Data in separate files

Example scenarios and solutions

One column is separate from main data

Problem: Table 1 has plate layout, Table 2 has plate data

Example scenario: In a laboratory, there is a list of samples to test in a 96-well plate. There is a spreadsheet tracking which sample went into which well location.

The 96-well plate gets loaded onto the plate reader, which produces a data file with well number and measurement reading.

The plate reader measurements are useful when they are associated back to the samples. It's possible to associate them because both spreadsheets contain well location information.

  • Sample list: Sample ID, Well Location

  • Plate reader data: Well location and all the readings associated with that well.

Goal: associate the plate reader data with the sample IDs. Since Well Number is the same in both sheets, this is your Key in the Key-Value pair, and Sample is the Value.

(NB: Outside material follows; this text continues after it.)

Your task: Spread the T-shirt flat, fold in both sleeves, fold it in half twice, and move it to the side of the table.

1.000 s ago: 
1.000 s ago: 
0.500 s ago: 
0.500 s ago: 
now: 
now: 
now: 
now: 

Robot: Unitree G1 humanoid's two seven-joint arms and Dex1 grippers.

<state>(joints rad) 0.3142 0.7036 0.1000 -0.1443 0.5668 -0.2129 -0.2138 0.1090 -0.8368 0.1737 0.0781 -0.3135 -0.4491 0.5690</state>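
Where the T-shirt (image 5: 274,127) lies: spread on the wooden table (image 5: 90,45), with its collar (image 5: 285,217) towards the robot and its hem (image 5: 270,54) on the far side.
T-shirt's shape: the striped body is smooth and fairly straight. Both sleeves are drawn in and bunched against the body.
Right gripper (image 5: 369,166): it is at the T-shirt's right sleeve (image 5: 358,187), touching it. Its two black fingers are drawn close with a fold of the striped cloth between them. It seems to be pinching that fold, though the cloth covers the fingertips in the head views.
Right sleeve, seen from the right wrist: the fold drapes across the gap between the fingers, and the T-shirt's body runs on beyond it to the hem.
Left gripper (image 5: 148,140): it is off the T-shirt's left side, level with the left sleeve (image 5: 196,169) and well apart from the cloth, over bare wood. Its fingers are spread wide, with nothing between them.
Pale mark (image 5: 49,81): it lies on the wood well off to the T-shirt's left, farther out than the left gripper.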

Solution: Create data map, Extend datatable using map for values argument

While this problem can also be solved using Join-datatables, it is a simple single-column mapping that provides a good example of how the map data type can be useful. In this case,

One shared column, many different columns

When only one column is missing from the desired datatable, it can often be pulled in via a map (see Solution 1). When multiple columns need to be pulled from a second file, however, a larger JOIN is required.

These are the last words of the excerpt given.